What you return must be exactly the lines from the one containing "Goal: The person" through the close of the listing, both included.

* * * * * * * * *

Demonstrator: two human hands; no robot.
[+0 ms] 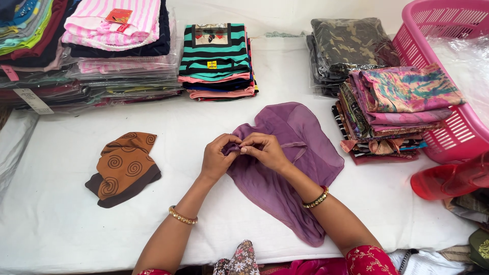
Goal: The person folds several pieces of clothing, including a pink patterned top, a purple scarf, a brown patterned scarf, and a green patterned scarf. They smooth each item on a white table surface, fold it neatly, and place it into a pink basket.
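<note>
A thin purple cloth (300, 153) lies spread on the white table (61, 214), running from the middle toward the near edge. My left hand (218, 155) and my right hand (265, 149) meet at its left edge. Both pinch a gathered bit of the purple fabric between fingertips. Each wrist wears a gold bangle. To the left lies a folded brown cloth with spiral patterns (125, 168), apart from my hands.
Stacks of folded, bagged garments (102, 56) line the back left, a striped stack (216, 58) at the back middle. Dark bagged fabrics (351, 46) and a colourful folded pile (397, 109) sit at right beside a pink basket (458, 127). A red plastic thing (448, 181) lies near right.
</note>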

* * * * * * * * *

- [Answer to this exercise]
Goal: The person folds several pieces of clothing, including a pink patterned top, a purple scarf, a brown patterned scarf, and a green patterned scarf. They smooth each item on a white table surface, fold it neatly, and place it into a pink basket.
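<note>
A thin purple cloth (300, 153) lies spread on the white table (61, 214), running from the middle toward the near edge. My left hand (218, 155) and my right hand (265, 149) meet at its left edge. Both pinch a gathered bit of the purple fabric between fingertips. Each wrist wears a gold bangle. To the left lies a folded brown cloth with spiral patterns (125, 168), apart from my hands.
Stacks of folded, bagged garments (102, 56) line the back left, a striped stack (216, 58) at the back middle. Dark bagged fabrics (351, 46) and a colourful folded pile (397, 109) sit at right beside a pink basket (458, 127). A red plastic thing (448, 181) lies near right.
</note>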

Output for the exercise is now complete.